TASK STATEMENT:
Read the records beneath this task and copy every line that contains the string "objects".

SUPPLIED DATA:
· · · · ·

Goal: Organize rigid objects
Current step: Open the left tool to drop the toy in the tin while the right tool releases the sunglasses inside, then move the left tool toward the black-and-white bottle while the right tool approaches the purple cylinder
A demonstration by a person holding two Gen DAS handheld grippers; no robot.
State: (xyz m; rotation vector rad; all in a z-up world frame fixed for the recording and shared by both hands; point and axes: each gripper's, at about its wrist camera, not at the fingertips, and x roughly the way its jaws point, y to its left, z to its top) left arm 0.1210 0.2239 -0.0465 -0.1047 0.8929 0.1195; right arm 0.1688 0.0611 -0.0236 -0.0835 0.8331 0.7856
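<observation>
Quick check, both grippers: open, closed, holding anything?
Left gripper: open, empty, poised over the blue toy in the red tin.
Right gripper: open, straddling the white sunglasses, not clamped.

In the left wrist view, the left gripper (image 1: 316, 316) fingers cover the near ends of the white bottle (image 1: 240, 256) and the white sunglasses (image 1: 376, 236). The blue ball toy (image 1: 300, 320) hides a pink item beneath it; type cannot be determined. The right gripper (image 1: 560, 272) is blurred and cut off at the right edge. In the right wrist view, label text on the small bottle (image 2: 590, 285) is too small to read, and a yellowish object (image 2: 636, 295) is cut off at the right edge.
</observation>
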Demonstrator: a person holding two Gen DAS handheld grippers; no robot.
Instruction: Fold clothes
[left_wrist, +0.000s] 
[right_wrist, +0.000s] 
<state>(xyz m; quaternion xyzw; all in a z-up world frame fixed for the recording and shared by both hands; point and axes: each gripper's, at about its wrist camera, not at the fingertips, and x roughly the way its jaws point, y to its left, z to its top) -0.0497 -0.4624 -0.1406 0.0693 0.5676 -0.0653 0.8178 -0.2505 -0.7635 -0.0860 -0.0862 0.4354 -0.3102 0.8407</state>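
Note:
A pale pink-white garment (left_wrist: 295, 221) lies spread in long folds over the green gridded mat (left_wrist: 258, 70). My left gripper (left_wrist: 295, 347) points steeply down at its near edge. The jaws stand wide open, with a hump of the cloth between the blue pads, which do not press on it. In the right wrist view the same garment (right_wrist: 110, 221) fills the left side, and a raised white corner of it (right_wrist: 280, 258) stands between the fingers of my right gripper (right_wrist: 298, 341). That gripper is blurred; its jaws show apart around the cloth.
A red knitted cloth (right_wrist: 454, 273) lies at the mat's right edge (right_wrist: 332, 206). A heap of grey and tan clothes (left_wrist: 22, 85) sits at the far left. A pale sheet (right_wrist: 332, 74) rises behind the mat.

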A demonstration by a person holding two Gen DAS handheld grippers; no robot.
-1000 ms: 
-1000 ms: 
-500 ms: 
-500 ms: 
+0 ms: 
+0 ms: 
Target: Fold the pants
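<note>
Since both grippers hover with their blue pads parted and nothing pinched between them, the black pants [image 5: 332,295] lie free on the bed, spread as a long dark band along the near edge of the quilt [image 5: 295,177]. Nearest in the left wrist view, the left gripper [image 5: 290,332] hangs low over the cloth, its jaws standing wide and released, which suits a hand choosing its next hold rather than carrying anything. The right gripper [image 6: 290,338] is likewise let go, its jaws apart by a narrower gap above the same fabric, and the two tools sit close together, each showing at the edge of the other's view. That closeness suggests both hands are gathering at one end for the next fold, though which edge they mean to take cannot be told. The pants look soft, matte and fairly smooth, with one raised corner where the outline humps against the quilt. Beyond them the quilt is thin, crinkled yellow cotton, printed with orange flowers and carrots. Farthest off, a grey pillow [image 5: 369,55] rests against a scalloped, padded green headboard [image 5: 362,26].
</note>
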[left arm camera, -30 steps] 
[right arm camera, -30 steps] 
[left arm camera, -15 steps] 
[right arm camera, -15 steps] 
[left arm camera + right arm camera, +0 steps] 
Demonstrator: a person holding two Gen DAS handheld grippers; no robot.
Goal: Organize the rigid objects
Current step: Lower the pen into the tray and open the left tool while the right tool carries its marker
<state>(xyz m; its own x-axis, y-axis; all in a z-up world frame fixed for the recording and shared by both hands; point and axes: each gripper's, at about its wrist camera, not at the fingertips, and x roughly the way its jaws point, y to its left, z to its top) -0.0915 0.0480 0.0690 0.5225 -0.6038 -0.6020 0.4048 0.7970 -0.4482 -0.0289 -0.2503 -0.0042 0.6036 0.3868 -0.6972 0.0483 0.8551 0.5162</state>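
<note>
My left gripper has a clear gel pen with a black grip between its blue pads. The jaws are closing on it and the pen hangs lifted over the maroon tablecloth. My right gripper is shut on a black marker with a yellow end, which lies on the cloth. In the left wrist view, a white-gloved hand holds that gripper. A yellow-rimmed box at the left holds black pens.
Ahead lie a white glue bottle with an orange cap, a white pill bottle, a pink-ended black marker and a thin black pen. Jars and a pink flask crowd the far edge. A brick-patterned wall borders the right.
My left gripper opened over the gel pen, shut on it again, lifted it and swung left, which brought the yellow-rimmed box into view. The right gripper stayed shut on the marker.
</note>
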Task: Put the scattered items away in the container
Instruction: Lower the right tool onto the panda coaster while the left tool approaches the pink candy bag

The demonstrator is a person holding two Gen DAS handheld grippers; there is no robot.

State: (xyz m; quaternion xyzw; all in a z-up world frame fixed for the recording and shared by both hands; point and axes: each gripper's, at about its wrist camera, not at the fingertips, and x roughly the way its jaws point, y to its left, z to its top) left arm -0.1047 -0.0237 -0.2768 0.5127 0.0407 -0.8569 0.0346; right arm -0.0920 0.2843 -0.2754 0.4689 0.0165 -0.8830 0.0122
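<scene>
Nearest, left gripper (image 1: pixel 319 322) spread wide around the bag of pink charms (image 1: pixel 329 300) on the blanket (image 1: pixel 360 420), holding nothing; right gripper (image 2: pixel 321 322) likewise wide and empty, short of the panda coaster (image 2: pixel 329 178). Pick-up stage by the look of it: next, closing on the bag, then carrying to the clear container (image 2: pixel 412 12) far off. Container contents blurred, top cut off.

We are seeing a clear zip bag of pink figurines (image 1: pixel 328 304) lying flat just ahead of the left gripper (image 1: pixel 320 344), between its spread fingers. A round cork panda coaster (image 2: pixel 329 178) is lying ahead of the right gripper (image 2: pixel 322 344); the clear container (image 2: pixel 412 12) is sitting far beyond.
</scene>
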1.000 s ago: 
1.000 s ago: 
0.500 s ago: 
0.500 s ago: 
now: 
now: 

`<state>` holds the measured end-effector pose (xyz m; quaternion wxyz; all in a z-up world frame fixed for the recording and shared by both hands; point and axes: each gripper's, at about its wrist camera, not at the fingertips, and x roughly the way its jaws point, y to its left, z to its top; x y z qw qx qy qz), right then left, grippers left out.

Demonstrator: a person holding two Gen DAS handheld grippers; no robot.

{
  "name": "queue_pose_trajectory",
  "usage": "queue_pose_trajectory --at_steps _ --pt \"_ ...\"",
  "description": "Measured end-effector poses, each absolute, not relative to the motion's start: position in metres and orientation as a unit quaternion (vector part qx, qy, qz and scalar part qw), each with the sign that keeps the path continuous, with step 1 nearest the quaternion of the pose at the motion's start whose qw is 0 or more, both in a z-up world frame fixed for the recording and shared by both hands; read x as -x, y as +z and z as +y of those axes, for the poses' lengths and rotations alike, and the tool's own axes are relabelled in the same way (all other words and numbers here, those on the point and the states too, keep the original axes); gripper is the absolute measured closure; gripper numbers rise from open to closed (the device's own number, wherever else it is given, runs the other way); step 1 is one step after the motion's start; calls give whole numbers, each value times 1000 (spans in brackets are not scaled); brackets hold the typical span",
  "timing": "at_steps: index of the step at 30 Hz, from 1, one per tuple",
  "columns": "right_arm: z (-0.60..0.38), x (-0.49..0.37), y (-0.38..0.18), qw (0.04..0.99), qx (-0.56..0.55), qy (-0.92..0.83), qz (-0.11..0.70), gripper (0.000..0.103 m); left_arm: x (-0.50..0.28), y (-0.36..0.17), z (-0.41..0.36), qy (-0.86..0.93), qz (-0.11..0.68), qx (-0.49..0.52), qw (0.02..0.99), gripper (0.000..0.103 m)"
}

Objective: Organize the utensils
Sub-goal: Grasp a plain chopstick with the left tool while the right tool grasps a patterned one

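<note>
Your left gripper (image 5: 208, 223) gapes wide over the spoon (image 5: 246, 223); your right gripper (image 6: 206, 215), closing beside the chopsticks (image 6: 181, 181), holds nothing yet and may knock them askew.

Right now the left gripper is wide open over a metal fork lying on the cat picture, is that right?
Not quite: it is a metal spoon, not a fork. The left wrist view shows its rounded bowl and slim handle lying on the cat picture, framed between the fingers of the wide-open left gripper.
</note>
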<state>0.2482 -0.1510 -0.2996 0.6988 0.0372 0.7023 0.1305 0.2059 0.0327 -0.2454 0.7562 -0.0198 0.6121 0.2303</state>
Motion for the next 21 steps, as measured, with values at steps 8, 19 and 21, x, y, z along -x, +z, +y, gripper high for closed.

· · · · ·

EXERCISE RESULT:
Goal: Organize rigid objects
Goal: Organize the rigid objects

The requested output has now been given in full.